A informação foi divulgada inicialmente pelo site da revista Veja, nesta quinta-feira 12. Horas depois, a CNN Brasil publicou a manifestação do MPF, assinada pelo procurador Wellington Divino Marques de Oliveira. Agora, cabe ao juiz Ricardo Leite, da 10ª Vara Federal do Distrito Federal, decidir se acata a solicitação de arquivamento.

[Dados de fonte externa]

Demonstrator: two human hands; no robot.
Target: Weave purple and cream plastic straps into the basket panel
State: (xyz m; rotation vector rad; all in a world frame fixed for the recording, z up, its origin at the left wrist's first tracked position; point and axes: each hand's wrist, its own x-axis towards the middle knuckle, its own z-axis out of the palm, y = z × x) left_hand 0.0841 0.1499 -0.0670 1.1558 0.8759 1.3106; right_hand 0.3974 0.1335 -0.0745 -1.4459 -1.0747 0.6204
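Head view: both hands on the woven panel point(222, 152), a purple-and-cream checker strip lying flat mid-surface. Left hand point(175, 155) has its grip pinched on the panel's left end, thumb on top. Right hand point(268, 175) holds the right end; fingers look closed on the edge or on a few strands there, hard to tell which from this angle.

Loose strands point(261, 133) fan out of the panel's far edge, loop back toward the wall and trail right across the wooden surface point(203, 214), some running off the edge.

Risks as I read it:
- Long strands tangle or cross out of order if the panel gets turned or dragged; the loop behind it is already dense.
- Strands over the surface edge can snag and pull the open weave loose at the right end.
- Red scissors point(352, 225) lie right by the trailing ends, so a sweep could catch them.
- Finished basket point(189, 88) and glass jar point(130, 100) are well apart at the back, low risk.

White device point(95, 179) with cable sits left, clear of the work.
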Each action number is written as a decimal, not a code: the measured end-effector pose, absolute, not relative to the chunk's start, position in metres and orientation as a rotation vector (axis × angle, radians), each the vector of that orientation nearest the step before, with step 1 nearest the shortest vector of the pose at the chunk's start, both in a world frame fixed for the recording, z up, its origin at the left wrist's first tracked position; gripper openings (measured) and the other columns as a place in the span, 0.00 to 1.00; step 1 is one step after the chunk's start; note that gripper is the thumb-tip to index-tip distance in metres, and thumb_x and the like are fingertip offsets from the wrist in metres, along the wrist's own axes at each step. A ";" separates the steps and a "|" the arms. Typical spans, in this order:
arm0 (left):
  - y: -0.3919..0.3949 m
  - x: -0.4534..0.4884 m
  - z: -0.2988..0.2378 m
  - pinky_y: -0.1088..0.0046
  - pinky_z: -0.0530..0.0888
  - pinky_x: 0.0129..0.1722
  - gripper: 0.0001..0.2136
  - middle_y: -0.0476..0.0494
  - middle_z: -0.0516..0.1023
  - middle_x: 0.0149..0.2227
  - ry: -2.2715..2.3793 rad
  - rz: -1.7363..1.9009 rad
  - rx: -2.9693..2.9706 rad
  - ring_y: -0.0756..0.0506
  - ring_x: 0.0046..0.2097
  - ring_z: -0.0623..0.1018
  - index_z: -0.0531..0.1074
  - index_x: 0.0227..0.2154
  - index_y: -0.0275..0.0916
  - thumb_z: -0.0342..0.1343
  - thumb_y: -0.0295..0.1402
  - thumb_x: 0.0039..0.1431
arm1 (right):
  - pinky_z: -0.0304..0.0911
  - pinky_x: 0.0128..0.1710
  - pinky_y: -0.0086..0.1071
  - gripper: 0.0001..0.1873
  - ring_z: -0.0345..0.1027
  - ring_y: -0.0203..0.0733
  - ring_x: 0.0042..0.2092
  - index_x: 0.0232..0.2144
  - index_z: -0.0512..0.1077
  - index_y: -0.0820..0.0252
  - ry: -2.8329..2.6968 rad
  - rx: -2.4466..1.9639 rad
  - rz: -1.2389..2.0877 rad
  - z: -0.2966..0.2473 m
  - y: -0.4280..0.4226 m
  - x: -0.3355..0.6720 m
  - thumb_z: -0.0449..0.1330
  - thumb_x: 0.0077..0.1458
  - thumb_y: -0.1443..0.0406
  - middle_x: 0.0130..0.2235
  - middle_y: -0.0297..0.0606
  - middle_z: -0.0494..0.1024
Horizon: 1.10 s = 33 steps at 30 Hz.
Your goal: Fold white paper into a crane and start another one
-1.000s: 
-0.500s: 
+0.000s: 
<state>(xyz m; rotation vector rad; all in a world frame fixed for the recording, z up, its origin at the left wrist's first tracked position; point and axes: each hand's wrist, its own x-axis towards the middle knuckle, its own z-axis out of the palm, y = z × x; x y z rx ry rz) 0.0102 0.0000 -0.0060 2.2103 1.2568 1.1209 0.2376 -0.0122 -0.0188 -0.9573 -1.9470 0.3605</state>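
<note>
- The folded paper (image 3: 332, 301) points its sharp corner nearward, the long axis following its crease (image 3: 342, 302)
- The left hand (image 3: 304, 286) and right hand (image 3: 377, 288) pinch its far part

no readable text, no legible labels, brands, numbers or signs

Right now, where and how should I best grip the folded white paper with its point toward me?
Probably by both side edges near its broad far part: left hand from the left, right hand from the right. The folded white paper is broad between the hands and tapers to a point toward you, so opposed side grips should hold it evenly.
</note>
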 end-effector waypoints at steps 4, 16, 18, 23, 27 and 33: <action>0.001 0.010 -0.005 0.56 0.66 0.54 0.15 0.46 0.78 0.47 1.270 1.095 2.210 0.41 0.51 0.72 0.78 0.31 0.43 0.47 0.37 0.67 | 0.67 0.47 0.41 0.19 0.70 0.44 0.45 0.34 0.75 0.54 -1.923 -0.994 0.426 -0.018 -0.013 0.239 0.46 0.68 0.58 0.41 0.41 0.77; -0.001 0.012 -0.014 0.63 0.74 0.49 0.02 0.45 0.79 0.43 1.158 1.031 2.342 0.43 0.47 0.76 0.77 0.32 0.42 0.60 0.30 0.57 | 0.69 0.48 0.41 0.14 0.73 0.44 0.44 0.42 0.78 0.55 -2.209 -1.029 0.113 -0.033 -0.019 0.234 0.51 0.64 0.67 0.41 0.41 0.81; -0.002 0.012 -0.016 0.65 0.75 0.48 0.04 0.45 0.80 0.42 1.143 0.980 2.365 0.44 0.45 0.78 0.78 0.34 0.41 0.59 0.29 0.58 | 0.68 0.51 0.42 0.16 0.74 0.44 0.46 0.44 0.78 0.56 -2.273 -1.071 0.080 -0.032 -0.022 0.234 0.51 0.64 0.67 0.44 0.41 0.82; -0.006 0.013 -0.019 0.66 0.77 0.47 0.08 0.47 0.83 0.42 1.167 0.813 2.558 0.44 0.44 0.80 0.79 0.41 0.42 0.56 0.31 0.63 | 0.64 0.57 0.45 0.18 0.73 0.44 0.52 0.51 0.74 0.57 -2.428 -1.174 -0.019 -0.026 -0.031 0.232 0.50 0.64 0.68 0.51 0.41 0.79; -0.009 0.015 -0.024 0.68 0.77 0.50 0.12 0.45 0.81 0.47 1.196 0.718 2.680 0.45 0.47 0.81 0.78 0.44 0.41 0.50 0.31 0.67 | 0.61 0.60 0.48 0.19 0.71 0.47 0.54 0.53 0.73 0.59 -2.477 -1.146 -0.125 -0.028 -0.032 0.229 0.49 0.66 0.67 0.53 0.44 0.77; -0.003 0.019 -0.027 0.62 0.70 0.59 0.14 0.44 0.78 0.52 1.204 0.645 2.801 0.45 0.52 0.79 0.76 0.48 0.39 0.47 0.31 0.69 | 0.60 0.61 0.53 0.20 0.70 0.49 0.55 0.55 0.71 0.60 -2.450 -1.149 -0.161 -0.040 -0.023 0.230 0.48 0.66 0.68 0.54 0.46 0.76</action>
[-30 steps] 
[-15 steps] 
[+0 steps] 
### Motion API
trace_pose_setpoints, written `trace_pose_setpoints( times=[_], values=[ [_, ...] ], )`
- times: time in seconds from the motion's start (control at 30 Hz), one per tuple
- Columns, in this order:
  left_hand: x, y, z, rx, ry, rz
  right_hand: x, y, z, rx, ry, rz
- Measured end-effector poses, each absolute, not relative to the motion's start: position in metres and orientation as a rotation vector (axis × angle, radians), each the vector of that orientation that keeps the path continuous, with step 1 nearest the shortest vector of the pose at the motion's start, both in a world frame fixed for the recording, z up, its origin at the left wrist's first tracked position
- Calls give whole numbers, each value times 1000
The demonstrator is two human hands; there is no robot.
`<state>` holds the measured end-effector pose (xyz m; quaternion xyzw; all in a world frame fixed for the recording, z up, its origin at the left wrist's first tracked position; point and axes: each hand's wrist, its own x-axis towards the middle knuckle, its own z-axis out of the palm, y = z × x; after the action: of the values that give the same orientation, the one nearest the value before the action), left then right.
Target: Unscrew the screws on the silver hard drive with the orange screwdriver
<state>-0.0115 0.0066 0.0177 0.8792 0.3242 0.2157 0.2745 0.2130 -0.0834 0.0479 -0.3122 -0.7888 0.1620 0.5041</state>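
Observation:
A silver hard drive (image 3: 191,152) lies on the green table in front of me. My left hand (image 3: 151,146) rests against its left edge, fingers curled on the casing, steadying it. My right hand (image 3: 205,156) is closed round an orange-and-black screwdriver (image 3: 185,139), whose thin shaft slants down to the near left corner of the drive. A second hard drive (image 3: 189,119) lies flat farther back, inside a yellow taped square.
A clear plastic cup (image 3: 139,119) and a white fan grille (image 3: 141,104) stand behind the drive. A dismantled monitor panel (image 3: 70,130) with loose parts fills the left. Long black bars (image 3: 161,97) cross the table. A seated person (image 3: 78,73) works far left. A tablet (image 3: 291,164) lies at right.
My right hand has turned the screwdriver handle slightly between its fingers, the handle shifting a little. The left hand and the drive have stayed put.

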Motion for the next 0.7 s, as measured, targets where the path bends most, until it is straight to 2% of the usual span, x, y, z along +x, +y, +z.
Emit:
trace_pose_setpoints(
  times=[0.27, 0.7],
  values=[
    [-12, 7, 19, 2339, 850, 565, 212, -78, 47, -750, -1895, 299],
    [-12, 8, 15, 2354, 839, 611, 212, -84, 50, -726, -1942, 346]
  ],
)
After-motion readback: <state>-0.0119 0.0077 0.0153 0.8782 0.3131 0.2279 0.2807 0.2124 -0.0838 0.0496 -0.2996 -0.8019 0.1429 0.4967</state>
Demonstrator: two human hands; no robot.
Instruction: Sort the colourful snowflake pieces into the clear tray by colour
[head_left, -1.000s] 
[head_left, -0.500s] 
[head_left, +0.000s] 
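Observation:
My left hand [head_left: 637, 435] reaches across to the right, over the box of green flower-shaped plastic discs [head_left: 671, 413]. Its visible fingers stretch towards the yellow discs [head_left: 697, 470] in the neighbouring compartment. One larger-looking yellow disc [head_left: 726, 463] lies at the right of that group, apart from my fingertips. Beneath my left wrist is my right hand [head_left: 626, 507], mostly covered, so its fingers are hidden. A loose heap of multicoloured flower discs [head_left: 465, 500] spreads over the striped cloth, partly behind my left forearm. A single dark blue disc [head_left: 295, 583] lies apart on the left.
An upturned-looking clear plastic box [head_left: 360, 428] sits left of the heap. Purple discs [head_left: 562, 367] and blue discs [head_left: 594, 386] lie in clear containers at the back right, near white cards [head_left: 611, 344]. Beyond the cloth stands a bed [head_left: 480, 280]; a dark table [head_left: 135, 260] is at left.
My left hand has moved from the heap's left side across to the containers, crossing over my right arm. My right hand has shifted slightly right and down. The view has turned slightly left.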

O inquérito aberto no âmbito da Operação Spoofing surgiu em 2019, meses depois da divulgação das primeiras reportagens, pelo site The Intercept Brasil, que compõem a chamada Vaza Jato. Outros veículos, como CartaCapital, publicaram matérias sobre os bastidores da Lava Jato.

As conversas divulgadas a partir da interceptação de celulares de autoridades, como do então chefe da operação, Deltan Dallagnol, expuseram a proximidade entre procuradores de Curitiba e o então juiz Sergio Moro. Os diálogos tiveram papel importante nas decisões judiciais que reconheceram a suspeição de Moro em processos contra o ex-presidente Lula.

A PF analisou depósitos nas contas de Walter Delgatti Neto, um dos membros do grupo investigado, mas afirmou não ter verificado “qualquer vínculo com possíveis mandantes das invasões aos dispositivos eletrônicos de autoridades públicas”.

Assim, conforme o parecer assinado pelo delegado Fábio Shor, os elementos obtidos “não permitem concluir a existência de uma terceira pessoa que teria selecionado os alvos e determinado a invasão de seus dispositivos”.